PROBLEM — Only one number is expected here, namely how many lines of the entries below hold the string "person".

Records from a dataset:
————
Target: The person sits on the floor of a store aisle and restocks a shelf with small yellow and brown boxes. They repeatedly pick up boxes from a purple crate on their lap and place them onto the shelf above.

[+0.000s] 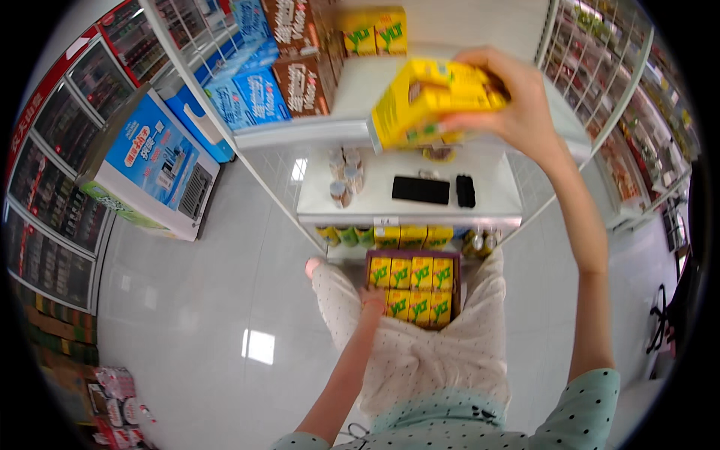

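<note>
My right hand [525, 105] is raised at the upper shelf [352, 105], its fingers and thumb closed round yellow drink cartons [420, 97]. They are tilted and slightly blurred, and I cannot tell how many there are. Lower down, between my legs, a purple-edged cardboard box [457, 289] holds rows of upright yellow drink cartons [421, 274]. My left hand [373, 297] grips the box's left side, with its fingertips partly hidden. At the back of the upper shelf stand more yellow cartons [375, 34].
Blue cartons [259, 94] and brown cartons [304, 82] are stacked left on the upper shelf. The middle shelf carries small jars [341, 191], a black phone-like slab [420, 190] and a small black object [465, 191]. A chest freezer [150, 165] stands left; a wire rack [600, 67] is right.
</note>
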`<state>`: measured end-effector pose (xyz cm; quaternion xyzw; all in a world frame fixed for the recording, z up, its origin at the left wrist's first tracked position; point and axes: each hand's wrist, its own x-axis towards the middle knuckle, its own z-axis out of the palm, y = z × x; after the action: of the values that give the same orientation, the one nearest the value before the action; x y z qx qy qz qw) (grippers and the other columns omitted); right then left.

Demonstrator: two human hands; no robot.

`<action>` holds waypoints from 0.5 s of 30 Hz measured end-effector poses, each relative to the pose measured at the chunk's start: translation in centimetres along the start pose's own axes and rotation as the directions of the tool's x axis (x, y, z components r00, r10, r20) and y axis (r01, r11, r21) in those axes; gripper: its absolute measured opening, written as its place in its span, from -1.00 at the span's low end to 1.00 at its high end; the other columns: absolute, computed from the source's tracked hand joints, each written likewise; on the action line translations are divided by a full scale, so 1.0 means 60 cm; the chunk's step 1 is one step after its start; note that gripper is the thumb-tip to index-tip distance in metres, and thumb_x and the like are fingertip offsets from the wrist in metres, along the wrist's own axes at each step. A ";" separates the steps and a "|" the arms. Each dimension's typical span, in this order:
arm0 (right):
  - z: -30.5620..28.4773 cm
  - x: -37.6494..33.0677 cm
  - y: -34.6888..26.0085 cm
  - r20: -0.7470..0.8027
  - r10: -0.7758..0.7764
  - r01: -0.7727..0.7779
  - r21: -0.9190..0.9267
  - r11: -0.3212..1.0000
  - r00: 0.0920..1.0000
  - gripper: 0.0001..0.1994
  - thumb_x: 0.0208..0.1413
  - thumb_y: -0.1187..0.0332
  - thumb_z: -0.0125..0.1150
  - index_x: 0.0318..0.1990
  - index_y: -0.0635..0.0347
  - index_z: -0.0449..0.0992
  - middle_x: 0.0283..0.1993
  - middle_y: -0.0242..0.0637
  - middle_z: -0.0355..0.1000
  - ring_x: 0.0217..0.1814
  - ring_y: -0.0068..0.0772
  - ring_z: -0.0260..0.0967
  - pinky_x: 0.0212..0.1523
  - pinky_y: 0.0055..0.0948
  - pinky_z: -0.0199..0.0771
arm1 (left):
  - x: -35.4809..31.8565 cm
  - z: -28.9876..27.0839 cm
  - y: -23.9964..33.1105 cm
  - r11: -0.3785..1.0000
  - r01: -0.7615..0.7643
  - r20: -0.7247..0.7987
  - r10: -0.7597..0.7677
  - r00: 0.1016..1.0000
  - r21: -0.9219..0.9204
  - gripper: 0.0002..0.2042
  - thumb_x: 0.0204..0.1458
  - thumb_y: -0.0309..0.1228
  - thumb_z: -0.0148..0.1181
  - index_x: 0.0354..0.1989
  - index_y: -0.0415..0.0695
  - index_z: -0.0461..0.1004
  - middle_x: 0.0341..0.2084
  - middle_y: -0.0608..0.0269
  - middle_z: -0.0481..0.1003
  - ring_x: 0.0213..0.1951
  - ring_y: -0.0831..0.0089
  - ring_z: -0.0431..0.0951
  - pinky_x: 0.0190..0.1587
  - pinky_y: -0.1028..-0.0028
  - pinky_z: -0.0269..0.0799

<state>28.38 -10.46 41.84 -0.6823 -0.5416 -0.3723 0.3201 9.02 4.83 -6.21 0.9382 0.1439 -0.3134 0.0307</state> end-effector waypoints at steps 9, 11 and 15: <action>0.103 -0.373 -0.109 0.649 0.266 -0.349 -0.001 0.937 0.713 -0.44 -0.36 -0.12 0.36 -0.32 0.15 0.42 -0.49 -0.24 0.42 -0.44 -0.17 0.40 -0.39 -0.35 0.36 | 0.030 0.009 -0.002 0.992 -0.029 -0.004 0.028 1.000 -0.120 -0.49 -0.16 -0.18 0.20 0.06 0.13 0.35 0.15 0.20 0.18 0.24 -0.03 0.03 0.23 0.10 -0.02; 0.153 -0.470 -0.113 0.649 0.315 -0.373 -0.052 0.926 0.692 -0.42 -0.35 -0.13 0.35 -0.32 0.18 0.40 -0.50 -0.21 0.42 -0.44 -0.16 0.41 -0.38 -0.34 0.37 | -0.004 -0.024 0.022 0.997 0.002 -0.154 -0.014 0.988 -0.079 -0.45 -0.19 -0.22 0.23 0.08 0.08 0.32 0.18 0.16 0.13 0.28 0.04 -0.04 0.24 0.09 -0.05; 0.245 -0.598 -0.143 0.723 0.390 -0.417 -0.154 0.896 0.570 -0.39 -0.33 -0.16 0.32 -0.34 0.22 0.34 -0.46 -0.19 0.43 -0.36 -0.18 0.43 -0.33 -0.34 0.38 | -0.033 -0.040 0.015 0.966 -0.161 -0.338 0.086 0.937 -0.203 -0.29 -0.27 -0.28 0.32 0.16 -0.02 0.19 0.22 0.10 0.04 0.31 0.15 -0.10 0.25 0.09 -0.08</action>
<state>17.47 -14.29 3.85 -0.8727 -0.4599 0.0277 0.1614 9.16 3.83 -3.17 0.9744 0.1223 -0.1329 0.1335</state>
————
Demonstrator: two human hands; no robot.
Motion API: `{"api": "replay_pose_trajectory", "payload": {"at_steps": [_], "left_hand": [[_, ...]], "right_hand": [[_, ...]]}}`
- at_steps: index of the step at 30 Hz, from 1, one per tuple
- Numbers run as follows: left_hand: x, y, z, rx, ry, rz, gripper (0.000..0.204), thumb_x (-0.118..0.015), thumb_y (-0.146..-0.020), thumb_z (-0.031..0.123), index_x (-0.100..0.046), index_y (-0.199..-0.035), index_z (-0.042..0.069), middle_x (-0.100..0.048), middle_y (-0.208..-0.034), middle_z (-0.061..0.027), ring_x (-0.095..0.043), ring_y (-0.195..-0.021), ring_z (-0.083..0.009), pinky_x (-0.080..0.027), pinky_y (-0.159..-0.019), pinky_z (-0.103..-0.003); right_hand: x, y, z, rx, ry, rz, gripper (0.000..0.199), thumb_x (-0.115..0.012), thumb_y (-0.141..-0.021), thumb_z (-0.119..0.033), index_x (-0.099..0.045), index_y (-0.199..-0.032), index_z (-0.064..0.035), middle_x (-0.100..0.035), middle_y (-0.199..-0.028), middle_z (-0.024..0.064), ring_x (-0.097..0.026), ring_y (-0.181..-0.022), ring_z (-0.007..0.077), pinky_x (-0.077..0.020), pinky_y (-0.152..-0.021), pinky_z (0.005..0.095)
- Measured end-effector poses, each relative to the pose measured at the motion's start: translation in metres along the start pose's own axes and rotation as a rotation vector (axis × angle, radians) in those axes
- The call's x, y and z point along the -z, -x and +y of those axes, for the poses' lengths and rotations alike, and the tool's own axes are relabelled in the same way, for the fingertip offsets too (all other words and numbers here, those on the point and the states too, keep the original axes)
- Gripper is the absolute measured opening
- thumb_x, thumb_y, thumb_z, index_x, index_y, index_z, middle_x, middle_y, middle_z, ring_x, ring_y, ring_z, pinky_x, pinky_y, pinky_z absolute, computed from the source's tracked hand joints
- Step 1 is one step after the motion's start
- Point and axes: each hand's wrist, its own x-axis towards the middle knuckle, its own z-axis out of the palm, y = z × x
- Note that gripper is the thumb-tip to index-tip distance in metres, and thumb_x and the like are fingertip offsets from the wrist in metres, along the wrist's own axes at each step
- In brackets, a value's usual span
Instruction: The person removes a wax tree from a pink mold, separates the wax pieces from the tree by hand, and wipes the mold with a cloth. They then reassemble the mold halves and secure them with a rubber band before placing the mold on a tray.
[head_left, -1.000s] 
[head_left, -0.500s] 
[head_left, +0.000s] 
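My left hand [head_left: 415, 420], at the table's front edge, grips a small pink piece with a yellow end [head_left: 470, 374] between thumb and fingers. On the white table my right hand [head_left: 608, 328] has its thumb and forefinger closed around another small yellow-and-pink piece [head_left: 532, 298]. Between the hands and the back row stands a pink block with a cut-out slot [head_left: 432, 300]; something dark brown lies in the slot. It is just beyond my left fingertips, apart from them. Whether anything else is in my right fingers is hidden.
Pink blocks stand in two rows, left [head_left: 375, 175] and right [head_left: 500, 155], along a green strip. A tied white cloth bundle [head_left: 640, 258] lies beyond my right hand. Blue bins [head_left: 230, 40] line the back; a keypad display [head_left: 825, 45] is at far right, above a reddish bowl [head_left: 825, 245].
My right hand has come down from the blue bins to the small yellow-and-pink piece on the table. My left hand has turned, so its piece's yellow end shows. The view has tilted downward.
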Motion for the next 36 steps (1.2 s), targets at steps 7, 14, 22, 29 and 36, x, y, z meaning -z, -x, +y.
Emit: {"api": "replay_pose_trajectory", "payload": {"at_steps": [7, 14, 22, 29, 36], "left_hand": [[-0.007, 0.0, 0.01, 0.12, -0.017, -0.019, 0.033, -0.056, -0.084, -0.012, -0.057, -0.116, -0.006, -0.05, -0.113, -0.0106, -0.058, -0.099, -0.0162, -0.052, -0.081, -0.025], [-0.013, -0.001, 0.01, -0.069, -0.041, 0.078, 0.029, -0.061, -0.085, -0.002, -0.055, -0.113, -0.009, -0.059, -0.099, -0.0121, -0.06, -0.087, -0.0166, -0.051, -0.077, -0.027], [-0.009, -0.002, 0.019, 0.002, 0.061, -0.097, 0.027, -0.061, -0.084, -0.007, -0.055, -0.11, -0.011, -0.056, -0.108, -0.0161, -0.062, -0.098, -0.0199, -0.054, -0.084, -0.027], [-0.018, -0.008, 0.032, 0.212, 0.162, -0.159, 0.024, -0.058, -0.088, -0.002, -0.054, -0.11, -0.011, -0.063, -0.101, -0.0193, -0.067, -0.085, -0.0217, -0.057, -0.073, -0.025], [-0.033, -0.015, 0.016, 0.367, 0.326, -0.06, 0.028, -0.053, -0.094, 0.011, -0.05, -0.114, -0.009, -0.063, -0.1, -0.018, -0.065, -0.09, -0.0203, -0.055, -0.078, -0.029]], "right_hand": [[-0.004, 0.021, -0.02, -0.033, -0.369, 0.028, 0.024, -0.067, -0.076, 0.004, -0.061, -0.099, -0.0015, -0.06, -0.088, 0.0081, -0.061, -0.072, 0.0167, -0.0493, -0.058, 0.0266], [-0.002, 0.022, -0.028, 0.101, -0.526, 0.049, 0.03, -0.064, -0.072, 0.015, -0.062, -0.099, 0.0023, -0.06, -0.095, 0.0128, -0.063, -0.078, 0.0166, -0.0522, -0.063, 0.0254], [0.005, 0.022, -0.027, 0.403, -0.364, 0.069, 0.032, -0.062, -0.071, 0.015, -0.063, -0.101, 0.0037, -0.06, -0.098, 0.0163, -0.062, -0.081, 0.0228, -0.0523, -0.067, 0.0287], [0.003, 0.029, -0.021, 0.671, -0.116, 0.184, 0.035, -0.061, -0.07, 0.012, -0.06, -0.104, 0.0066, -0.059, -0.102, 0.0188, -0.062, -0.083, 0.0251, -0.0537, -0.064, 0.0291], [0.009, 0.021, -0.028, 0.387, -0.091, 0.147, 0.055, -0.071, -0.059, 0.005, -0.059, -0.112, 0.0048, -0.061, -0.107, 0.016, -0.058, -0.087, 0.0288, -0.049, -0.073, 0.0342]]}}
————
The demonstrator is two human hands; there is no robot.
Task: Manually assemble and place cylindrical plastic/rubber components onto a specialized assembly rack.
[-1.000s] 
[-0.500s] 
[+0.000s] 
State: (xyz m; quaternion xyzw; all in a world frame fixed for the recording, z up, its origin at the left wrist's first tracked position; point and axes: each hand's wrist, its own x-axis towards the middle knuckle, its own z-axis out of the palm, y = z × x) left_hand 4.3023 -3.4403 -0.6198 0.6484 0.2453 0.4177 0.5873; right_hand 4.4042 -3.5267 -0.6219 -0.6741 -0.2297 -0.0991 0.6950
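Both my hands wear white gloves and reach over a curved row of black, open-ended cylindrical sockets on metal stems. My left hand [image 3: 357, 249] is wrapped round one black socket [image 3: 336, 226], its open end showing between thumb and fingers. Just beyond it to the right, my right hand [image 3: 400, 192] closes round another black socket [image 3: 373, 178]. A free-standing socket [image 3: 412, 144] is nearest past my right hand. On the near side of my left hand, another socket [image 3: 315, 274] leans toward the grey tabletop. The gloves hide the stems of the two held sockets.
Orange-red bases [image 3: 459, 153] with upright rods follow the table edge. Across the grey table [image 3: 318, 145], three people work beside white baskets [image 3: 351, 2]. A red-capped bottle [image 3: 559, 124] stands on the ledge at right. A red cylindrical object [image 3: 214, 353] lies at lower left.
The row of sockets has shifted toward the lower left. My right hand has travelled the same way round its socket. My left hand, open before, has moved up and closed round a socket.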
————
ANSWER TO THIS PROBLEM — 2